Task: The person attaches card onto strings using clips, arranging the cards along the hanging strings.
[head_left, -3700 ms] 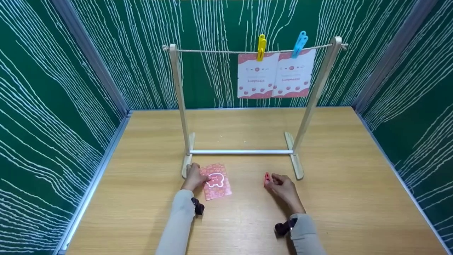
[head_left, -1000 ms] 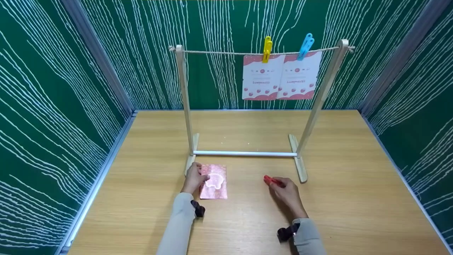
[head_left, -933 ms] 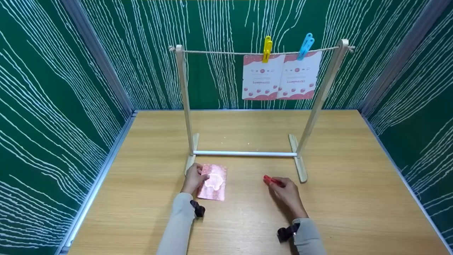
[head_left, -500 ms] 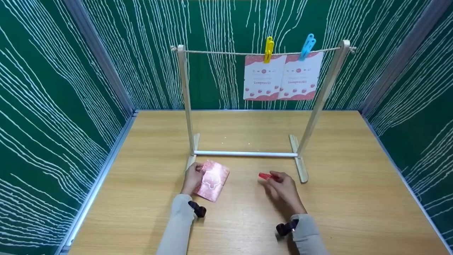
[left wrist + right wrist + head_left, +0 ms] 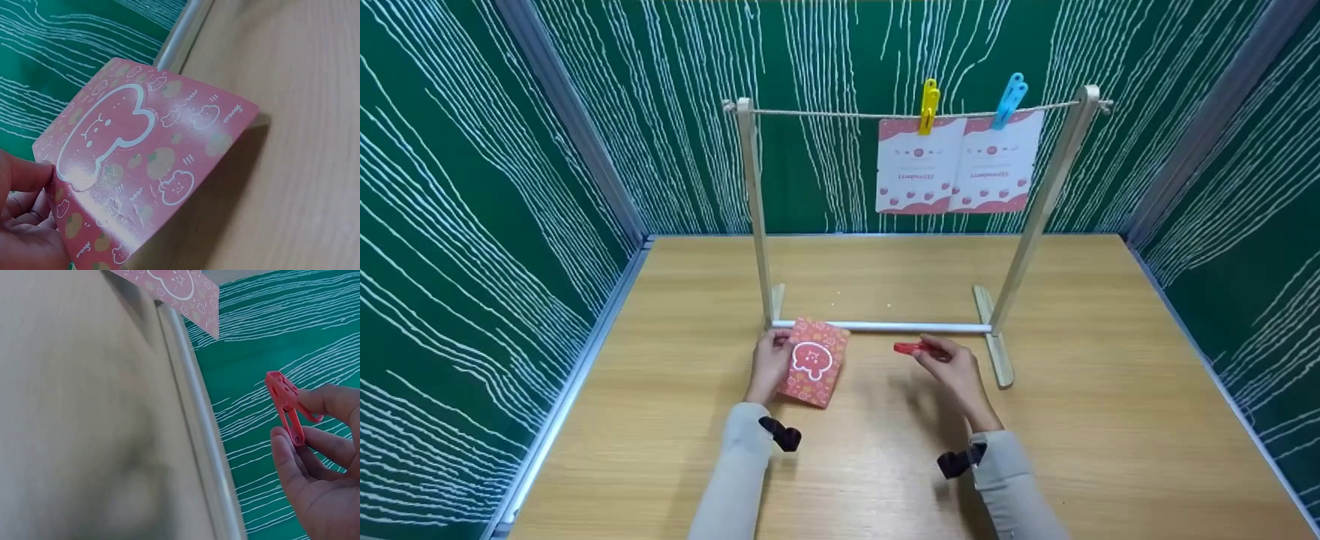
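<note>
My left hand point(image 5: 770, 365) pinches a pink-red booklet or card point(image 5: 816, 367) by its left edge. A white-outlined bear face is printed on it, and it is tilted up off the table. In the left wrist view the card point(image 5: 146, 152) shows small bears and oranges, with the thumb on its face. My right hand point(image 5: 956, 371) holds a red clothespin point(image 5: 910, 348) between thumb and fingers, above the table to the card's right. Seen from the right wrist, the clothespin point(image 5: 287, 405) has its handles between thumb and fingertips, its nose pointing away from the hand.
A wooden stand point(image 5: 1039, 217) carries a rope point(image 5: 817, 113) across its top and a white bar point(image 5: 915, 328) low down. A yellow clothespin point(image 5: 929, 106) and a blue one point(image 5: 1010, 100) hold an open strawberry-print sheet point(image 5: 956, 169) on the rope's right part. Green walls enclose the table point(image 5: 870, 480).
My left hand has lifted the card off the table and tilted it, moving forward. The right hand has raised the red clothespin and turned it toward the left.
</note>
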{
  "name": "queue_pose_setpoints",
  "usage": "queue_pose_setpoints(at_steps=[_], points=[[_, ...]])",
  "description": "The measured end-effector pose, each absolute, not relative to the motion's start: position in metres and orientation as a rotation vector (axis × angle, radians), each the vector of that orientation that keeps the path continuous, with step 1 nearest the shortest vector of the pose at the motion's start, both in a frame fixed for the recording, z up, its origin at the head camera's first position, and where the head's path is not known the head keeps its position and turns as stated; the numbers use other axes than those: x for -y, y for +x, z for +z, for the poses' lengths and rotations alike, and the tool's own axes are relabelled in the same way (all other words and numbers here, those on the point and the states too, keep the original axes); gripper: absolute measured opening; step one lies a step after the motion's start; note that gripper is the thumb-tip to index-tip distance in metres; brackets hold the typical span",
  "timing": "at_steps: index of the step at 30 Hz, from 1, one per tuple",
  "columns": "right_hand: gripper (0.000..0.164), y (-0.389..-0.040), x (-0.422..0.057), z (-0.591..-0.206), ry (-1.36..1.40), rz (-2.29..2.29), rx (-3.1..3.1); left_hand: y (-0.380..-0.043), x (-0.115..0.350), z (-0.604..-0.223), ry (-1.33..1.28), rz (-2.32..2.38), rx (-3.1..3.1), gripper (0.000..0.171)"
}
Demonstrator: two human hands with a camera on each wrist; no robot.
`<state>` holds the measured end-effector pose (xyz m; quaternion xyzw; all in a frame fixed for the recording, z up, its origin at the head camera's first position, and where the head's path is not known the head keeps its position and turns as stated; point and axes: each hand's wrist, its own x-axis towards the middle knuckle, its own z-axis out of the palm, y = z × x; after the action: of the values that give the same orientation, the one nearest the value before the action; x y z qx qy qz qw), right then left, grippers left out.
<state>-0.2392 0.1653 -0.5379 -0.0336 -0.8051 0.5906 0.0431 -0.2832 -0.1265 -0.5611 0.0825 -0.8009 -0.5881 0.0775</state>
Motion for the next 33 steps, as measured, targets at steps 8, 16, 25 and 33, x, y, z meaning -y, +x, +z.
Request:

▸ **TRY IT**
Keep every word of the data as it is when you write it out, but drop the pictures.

▸ **ANSWER**
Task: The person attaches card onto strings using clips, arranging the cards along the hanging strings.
[head_left, -3700 ms] 
[head_left, -1000 ms] 
[head_left, -933 ms] 
[head_left, -500 ms] 
[left wrist + right wrist + head_left, +0 ms] 
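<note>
My left hand point(image 5: 770, 365) pinches a pink-red booklet or card point(image 5: 816, 367) by its left edge. A white-outlined bear face is printed on it, and it is tilted up off the table. In the left wrist view the card point(image 5: 146, 152) shows small bears and oranges, with the thumb on its face. My right hand point(image 5: 956, 371) holds a red clothespin point(image 5: 910, 348) between thumb and fingers, above the table to the card's right. Seen from the right wrist, the clothespin point(image 5: 287, 405) has its handles between thumb and fingertips, its nose pointing away from the hand.
A wooden stand point(image 5: 1039, 217) carries a rope point(image 5: 817, 113) across its top and a white bar point(image 5: 915, 328) low down. A yellow clothespin point(image 5: 929, 106) and a blue one point(image 5: 1010, 100) hold an open strawberry-print sheet point(image 5: 956, 169) on the rope's right part. Green walls enclose the table point(image 5: 870, 480).
My left hand has lifted the card off the table and tilted it, moving forward. The right hand has raised the red clothespin and turned it toward the left.
</note>
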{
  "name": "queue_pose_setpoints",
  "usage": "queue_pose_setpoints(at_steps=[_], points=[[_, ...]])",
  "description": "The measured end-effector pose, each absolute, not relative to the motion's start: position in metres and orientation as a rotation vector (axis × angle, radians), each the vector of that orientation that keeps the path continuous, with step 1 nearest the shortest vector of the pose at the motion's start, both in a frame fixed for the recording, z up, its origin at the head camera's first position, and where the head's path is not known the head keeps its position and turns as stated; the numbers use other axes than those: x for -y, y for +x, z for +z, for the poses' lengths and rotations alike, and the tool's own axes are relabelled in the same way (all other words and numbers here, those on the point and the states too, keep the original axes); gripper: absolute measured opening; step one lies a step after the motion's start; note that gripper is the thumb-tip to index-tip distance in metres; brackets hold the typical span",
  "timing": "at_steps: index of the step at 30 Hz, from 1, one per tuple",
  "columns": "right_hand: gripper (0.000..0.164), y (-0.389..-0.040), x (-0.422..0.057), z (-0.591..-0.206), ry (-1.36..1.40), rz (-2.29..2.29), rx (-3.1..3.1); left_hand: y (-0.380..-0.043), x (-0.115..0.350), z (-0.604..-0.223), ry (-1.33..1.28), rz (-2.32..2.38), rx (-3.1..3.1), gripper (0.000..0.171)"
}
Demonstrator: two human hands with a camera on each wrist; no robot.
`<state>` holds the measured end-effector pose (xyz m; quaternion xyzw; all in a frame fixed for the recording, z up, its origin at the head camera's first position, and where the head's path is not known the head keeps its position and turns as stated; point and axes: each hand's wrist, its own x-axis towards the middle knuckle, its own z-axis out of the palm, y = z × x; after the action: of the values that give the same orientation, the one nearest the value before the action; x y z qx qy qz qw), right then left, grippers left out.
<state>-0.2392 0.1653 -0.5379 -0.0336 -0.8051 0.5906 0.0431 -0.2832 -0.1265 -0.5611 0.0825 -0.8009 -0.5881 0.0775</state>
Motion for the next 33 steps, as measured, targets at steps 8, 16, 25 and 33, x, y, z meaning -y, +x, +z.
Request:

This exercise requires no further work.